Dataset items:
======

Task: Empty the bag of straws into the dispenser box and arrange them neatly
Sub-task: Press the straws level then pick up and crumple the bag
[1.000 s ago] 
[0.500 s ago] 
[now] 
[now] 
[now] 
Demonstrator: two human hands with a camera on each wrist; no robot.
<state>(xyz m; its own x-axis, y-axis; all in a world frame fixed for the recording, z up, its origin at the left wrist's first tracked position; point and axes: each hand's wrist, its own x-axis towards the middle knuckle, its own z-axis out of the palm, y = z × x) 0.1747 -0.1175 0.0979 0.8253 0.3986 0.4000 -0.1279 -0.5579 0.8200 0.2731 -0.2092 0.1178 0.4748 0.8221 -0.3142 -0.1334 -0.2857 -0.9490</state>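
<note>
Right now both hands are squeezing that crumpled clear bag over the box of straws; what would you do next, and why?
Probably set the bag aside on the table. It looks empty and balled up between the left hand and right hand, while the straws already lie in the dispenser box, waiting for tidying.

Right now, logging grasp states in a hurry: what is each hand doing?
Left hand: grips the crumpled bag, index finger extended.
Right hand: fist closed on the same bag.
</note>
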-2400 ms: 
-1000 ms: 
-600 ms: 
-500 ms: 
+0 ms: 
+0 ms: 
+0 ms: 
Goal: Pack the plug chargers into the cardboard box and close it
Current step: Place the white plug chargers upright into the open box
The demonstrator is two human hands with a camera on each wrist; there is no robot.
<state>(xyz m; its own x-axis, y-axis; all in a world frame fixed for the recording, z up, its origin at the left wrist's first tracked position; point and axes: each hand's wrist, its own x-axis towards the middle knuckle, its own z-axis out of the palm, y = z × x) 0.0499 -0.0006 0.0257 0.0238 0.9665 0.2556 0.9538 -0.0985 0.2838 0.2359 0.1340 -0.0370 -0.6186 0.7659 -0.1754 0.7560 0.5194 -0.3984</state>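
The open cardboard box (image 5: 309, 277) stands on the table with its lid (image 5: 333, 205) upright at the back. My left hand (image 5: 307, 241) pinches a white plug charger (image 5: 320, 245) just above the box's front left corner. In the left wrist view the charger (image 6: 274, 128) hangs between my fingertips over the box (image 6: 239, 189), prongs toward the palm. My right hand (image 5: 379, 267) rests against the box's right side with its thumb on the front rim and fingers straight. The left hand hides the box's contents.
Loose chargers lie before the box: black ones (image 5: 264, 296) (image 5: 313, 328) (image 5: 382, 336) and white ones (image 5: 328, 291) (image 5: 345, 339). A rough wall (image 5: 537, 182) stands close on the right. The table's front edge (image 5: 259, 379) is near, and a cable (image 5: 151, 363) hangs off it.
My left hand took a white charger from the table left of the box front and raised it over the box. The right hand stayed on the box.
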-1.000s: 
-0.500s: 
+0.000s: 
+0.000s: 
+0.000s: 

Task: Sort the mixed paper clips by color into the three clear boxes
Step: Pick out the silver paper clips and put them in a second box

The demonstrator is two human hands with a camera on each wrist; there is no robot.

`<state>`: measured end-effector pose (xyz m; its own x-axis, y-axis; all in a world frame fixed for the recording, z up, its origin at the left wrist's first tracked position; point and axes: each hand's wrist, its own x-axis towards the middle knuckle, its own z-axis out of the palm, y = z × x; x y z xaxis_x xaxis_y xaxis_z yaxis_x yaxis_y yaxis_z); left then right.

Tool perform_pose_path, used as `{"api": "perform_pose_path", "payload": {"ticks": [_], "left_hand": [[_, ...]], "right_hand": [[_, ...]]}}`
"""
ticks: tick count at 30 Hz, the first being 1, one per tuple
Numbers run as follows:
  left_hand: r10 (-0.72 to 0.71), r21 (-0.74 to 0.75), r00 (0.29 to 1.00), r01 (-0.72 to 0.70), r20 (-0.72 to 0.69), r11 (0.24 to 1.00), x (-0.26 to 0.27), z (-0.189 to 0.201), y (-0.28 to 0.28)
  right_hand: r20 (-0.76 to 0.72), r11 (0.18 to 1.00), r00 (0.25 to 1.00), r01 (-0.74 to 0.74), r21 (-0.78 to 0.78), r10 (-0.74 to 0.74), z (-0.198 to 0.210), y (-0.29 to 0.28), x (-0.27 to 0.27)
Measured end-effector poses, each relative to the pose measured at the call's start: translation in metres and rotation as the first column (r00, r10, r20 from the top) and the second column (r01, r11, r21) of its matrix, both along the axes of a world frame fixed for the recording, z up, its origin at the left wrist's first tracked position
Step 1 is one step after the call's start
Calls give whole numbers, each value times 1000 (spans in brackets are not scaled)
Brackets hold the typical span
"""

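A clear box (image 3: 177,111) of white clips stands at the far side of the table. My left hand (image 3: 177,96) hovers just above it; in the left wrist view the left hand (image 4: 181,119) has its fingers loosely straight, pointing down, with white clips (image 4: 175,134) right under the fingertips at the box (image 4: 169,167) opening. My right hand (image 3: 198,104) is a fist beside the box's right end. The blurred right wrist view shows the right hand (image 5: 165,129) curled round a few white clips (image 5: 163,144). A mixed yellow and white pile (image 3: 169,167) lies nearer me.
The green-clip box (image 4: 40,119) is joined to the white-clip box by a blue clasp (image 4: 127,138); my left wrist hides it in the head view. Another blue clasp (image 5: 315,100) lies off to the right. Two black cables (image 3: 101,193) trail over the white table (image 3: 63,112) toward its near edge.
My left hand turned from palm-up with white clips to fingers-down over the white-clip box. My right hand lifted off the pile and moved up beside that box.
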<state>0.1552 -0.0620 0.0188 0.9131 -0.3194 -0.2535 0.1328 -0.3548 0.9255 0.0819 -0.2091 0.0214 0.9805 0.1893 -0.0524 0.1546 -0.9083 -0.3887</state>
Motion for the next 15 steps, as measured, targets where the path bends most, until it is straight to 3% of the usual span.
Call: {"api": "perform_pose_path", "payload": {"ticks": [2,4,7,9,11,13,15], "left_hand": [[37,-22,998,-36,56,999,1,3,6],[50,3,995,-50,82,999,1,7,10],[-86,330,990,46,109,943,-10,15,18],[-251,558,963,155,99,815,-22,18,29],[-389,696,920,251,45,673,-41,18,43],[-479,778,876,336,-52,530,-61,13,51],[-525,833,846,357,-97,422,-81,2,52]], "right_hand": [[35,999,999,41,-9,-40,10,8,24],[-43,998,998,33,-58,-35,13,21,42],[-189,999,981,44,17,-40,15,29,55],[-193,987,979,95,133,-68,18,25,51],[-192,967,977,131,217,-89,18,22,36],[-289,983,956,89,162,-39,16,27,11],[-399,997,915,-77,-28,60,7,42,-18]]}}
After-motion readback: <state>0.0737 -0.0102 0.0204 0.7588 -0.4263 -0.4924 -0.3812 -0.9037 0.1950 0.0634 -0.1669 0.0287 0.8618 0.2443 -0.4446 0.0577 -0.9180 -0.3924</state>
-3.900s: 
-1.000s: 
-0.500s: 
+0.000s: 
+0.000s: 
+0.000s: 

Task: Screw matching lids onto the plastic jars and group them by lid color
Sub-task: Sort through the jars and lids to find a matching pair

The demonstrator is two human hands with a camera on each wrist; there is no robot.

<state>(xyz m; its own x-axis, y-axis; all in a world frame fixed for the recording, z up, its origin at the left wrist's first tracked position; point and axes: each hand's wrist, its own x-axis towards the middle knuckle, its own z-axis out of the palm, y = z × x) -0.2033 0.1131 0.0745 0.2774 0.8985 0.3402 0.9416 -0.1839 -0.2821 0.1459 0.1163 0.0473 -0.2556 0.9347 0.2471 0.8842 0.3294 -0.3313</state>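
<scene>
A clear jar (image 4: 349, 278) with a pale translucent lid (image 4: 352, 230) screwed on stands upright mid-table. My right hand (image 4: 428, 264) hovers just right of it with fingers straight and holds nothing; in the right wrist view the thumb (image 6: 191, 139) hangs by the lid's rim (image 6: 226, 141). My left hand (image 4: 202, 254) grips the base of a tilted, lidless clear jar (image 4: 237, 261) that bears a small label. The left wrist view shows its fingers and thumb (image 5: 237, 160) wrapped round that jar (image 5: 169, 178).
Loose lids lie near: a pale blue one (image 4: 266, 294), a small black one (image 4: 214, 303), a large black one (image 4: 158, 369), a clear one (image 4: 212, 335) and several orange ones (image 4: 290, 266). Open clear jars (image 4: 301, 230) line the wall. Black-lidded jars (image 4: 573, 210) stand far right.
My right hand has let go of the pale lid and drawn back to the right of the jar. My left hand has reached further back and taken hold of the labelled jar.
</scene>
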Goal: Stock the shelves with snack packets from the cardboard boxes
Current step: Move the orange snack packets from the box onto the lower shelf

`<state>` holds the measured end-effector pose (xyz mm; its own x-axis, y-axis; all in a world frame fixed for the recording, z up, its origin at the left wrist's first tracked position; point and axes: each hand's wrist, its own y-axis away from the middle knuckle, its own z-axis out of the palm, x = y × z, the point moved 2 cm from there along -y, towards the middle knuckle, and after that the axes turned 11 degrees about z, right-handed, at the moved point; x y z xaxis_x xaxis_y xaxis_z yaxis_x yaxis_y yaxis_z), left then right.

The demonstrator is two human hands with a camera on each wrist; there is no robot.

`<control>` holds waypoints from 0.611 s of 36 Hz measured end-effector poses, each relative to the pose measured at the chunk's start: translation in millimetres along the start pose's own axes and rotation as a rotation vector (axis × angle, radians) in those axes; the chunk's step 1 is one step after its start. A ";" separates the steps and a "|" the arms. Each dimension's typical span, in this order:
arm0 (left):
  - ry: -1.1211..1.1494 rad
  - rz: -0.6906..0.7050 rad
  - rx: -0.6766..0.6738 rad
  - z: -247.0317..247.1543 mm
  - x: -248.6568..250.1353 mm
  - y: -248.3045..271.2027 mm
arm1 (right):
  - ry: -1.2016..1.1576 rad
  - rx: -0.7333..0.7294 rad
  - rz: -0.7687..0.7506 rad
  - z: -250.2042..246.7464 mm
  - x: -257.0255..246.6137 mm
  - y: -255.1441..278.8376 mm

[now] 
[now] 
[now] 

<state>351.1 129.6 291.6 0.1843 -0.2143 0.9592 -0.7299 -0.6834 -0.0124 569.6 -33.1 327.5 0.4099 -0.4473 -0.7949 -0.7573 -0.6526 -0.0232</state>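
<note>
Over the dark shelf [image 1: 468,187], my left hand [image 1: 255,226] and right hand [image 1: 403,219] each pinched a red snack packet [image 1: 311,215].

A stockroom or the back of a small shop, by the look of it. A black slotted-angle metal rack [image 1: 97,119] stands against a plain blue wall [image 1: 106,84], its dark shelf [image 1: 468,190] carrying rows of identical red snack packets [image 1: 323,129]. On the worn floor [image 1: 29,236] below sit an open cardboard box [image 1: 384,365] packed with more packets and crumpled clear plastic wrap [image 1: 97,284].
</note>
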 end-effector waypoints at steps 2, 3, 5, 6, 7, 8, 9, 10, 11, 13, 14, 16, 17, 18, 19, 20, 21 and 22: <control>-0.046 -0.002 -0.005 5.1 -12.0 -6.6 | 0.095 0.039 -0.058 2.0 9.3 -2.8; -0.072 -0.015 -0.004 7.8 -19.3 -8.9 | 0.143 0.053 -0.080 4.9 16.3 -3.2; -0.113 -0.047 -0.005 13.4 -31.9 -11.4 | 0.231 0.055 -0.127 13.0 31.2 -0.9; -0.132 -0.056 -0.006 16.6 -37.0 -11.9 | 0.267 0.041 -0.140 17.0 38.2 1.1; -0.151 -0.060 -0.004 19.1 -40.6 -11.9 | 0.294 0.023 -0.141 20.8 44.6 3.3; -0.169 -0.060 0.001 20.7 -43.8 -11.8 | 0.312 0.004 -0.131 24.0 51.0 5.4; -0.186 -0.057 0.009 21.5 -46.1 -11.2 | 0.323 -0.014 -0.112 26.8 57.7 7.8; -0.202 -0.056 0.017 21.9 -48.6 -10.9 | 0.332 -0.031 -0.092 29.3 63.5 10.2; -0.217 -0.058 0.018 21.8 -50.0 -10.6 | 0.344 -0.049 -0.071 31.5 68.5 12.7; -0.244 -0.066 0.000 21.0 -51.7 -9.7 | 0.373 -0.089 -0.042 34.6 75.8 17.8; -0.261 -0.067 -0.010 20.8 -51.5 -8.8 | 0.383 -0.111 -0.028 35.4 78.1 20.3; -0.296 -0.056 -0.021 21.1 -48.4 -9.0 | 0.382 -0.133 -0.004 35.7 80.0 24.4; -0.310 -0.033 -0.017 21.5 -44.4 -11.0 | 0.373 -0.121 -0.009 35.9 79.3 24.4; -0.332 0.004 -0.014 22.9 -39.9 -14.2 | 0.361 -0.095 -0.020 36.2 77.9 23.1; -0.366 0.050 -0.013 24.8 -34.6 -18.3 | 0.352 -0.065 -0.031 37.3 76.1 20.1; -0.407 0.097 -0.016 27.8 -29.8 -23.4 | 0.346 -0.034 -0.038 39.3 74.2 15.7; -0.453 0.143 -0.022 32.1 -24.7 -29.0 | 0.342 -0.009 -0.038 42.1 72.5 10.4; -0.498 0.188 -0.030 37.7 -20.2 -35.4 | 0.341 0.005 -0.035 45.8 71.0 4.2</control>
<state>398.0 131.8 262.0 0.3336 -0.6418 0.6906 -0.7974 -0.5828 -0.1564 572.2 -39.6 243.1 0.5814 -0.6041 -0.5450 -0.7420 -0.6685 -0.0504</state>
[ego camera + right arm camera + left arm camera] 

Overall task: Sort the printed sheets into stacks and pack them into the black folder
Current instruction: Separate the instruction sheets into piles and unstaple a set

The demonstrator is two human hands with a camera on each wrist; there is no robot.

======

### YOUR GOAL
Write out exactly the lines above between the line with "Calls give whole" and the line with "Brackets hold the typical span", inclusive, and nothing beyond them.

### REPLY
Calls give whole numbers, each value times 1000 (spans in brackets are not scaled)
Brackets hold the typical span

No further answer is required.